PROBLEM REQUIREMENTS.
Only one stretch of the data is wanted: the line containing "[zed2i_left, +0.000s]", the line containing "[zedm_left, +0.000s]", and every line between them, copied exactly.

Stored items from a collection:
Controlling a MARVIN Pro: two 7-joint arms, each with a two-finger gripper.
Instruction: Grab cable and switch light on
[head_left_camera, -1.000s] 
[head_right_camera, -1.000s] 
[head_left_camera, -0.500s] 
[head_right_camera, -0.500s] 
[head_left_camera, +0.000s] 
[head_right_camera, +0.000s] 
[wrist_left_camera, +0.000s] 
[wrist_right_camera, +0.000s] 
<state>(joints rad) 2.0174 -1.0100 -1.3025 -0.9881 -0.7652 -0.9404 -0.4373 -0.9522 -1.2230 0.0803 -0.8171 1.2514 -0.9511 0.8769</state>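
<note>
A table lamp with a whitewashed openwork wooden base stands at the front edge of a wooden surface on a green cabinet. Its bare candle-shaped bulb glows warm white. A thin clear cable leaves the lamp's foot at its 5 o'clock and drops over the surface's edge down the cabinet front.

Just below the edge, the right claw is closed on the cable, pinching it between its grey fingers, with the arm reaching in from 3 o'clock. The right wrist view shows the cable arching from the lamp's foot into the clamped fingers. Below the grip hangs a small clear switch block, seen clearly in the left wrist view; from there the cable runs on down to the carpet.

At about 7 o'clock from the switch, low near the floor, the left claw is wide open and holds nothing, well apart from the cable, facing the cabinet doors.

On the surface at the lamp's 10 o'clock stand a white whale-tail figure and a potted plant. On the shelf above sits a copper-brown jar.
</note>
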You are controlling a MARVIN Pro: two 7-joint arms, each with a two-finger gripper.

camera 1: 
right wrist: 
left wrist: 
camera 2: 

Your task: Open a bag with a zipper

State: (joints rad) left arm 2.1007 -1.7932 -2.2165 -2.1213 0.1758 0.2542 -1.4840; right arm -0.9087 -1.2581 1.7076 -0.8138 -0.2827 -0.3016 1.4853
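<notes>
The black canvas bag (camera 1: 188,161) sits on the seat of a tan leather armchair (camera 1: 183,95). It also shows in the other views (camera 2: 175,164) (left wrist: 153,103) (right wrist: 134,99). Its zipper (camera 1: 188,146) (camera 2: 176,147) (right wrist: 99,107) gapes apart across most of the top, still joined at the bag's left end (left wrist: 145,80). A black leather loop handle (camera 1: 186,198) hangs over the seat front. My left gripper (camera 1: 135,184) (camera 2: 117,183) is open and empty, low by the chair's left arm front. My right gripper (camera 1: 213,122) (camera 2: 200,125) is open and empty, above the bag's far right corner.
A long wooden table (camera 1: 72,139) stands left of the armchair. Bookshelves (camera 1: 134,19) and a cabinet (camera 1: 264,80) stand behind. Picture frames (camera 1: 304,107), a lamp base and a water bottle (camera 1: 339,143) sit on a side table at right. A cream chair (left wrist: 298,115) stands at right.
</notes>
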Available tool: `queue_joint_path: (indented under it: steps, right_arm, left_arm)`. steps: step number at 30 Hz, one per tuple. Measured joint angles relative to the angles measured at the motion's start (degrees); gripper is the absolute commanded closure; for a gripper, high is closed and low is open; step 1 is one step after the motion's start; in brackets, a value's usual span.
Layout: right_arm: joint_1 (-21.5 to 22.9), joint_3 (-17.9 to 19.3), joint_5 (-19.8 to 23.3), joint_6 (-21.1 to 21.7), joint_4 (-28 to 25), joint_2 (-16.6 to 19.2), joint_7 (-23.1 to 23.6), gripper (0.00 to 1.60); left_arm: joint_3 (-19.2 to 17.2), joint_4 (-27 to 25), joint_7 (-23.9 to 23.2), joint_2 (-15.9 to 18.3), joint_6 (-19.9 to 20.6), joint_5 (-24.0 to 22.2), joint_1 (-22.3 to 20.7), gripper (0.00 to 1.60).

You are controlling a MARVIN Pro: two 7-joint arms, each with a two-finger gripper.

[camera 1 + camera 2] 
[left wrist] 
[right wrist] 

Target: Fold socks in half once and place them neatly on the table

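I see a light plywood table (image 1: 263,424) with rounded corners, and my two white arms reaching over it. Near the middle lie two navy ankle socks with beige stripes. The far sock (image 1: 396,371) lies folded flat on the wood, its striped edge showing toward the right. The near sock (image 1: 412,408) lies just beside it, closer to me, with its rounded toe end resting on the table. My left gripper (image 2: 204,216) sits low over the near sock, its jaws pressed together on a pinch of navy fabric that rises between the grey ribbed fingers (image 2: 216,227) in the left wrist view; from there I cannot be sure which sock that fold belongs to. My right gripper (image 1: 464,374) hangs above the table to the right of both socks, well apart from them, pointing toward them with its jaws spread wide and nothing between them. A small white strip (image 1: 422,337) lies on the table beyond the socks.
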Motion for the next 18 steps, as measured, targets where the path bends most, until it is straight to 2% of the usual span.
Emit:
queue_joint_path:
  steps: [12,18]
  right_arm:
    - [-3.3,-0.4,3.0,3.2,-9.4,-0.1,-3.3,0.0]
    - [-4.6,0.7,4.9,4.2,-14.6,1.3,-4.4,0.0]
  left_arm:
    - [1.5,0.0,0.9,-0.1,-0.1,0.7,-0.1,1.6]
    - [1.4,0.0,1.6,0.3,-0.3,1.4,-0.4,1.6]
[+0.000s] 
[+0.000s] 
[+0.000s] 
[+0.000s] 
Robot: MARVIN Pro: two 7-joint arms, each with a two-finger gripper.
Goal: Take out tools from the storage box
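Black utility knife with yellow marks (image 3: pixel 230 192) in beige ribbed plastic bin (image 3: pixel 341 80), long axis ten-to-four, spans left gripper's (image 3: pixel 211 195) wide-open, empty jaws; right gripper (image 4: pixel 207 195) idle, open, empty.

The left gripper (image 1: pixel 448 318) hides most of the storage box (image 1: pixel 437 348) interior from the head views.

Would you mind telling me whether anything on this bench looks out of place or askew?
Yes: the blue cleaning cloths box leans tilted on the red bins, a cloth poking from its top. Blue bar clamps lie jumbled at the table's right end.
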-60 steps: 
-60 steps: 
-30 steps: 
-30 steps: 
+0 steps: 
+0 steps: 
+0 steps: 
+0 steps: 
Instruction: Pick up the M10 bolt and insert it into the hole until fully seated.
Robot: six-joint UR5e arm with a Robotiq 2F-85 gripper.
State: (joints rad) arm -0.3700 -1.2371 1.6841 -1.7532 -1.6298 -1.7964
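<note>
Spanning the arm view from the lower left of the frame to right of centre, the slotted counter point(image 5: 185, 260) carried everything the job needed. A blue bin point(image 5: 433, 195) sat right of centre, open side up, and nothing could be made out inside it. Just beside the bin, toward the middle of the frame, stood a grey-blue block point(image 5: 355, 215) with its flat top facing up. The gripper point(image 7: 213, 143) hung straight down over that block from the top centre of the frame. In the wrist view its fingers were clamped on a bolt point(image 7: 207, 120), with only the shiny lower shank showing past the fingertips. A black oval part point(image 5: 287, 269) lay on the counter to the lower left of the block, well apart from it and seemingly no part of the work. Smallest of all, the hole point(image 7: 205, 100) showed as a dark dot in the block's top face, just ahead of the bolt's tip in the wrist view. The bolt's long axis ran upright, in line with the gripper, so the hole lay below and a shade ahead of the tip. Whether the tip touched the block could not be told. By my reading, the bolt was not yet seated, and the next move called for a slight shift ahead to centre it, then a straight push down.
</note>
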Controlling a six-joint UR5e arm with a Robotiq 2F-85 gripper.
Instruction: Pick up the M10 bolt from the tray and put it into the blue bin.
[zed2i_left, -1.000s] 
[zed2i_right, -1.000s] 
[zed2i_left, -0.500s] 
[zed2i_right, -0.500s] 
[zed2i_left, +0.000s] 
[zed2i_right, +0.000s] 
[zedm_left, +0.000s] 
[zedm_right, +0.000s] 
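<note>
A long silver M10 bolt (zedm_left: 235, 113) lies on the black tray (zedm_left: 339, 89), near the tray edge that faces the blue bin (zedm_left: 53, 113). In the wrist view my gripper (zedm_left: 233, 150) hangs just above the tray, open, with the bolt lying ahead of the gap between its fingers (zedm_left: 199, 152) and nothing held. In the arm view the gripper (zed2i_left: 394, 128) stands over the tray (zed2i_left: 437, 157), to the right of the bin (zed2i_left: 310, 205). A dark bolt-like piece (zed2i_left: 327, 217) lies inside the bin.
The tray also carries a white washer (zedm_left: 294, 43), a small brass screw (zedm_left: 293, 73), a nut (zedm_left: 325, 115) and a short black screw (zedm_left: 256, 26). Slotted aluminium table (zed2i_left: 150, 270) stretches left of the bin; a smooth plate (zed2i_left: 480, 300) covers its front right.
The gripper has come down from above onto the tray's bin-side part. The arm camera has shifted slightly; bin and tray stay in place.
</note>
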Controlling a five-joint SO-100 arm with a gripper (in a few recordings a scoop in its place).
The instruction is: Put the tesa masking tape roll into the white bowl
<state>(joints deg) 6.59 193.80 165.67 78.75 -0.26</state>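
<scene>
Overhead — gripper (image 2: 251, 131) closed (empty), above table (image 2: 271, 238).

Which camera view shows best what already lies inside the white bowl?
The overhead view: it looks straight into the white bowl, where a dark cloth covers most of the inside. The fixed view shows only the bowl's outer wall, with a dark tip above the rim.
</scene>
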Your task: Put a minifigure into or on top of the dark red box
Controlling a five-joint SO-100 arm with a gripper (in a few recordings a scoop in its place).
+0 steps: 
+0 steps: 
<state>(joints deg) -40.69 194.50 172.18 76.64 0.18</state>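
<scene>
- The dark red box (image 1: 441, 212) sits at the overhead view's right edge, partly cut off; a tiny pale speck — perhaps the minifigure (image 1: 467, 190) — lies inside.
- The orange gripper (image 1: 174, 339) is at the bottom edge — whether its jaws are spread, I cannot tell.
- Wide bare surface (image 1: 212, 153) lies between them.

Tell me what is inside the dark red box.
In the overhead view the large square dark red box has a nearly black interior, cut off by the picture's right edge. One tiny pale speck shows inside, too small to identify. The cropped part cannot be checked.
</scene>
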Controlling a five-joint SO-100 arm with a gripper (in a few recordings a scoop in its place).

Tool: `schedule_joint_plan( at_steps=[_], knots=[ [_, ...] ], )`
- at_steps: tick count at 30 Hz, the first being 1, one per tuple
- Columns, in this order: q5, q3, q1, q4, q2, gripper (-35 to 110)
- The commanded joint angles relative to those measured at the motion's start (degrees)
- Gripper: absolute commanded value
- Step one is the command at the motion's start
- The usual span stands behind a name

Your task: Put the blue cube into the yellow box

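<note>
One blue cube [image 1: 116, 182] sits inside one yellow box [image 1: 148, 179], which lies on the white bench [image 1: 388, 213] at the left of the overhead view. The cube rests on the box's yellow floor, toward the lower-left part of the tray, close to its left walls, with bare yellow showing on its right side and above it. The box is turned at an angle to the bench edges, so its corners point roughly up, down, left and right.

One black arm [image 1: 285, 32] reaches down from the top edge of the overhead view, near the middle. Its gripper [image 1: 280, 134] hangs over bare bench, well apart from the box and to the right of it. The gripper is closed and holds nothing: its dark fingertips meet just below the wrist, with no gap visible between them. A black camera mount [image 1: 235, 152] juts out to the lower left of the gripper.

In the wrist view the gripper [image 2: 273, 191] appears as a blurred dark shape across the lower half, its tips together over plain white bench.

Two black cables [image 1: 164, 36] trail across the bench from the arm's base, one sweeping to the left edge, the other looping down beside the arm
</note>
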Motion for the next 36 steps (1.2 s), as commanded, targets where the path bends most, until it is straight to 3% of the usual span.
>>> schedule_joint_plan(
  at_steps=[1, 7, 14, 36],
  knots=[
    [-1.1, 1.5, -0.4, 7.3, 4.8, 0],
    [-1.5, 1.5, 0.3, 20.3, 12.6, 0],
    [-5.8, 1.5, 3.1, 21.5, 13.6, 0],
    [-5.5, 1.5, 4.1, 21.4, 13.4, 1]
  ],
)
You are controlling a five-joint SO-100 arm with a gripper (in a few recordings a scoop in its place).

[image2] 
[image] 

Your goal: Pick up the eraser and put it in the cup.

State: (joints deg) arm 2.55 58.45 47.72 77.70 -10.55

SOLUTION TO THIS EXERCISE.
[zed2i_left, +0.000s] 
[zed2i_right, +0.000s] 
[zedm_left, +0.000s] 

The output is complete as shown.